Directions
Reproduce every line in the listing that contains the word "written".

Data supplied

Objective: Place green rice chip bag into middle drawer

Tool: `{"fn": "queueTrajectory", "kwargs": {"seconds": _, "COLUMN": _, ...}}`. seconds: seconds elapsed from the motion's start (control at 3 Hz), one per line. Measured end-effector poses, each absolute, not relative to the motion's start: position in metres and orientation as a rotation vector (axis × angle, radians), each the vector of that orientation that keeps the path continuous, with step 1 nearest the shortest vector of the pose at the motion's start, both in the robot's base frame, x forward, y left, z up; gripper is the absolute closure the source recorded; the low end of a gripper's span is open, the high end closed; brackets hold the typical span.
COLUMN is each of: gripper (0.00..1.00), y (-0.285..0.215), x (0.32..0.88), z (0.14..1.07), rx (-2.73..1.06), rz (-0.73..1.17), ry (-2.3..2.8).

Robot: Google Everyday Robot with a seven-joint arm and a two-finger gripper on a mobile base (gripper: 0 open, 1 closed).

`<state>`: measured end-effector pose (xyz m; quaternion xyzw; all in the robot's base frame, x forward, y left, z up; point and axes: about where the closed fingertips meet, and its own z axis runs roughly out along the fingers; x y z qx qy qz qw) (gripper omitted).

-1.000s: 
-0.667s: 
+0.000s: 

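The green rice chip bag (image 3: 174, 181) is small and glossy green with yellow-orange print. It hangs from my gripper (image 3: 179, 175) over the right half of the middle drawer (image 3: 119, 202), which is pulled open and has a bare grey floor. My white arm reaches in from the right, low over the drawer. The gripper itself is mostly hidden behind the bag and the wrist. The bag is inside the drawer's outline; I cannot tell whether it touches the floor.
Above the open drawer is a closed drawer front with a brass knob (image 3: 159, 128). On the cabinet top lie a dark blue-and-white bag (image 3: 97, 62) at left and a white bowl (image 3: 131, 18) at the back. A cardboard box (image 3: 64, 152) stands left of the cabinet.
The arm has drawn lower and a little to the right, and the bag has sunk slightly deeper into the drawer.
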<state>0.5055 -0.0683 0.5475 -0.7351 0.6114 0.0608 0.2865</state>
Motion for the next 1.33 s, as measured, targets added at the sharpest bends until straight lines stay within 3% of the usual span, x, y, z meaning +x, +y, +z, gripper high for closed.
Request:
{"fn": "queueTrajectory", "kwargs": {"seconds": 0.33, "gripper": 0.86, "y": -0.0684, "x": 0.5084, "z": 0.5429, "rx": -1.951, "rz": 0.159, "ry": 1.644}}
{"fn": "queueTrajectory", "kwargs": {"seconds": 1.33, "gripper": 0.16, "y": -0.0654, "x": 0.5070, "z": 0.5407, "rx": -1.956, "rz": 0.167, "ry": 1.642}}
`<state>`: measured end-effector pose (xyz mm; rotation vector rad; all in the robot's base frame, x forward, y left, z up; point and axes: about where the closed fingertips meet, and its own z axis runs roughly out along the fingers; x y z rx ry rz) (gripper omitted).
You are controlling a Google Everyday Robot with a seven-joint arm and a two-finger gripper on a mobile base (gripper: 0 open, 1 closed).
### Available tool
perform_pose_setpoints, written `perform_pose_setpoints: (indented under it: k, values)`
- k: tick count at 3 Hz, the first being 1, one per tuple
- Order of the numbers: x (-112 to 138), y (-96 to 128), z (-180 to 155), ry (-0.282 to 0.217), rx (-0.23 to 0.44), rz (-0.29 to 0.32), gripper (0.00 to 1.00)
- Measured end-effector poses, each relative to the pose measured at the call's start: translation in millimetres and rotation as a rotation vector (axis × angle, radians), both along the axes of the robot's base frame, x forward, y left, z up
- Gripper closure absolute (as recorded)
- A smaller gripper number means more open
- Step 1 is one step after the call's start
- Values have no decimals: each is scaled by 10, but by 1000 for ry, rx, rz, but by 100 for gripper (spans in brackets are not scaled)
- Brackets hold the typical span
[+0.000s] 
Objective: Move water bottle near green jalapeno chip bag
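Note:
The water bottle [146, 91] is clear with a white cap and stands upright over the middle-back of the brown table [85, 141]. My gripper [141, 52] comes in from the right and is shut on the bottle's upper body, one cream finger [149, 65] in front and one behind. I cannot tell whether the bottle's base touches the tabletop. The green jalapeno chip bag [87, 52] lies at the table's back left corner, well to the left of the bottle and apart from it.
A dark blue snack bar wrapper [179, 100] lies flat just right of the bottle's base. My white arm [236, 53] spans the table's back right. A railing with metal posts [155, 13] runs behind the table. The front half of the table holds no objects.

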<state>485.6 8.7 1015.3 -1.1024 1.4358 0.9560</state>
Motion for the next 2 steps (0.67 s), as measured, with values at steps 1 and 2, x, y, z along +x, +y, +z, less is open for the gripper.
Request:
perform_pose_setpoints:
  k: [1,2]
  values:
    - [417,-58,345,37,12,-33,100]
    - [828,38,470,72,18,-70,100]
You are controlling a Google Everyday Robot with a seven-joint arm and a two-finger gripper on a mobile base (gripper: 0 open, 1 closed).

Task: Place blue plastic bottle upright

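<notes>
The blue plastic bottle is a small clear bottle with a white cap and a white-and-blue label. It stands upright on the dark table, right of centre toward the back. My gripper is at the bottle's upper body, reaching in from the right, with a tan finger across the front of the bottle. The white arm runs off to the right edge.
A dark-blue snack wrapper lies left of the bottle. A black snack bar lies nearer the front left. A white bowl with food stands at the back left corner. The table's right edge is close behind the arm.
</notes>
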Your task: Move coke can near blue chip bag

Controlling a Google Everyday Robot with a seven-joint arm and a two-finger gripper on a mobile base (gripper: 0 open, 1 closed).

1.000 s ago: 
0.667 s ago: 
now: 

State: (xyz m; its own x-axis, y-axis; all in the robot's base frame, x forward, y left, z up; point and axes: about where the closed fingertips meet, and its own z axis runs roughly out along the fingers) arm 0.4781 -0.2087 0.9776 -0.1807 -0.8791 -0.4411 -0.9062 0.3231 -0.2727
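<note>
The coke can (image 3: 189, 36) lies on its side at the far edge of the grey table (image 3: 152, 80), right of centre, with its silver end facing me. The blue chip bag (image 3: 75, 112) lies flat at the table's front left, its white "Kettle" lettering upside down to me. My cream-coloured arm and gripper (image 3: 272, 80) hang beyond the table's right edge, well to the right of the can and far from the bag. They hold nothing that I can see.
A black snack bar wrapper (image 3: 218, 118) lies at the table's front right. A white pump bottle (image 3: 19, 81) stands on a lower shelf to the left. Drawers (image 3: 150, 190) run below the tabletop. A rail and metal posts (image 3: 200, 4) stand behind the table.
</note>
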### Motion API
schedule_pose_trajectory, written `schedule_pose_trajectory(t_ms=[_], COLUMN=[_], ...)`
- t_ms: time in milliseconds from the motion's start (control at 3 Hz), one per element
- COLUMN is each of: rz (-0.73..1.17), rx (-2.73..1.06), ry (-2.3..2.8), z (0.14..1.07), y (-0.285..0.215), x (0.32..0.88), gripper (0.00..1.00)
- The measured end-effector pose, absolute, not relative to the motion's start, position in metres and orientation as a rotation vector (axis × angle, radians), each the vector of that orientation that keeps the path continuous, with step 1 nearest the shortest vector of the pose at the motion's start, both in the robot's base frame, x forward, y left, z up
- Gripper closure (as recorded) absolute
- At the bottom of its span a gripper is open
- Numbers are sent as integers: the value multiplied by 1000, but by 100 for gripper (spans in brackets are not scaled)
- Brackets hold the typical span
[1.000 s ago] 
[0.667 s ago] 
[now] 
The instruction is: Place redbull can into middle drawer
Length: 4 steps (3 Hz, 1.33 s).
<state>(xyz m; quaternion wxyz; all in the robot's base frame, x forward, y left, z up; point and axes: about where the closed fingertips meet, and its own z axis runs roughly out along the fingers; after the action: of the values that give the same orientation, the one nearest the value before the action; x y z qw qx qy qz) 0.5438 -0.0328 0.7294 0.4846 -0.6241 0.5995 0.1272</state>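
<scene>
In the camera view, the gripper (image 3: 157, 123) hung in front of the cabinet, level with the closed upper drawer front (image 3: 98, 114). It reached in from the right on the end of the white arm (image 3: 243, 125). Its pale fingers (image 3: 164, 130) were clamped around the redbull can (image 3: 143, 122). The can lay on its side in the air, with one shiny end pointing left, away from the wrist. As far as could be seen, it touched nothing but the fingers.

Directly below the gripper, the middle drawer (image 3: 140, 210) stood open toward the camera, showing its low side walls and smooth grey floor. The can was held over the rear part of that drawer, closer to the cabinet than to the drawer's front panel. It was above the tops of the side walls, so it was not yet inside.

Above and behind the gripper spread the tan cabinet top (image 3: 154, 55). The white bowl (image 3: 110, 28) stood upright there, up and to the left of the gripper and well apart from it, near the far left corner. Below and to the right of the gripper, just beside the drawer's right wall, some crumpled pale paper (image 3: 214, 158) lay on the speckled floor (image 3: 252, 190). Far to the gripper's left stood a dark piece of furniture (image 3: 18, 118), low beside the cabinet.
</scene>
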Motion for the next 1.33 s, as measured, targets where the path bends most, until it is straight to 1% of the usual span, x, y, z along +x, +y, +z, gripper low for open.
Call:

Task solution
perform_pose_setpoints, written `perform_pose_setpoints: (indented under it: k, values)`
schedule_pose_trajectory, written `schedule_pose_trajectory(t_ms=[_], COLUMN=[_], ...)`

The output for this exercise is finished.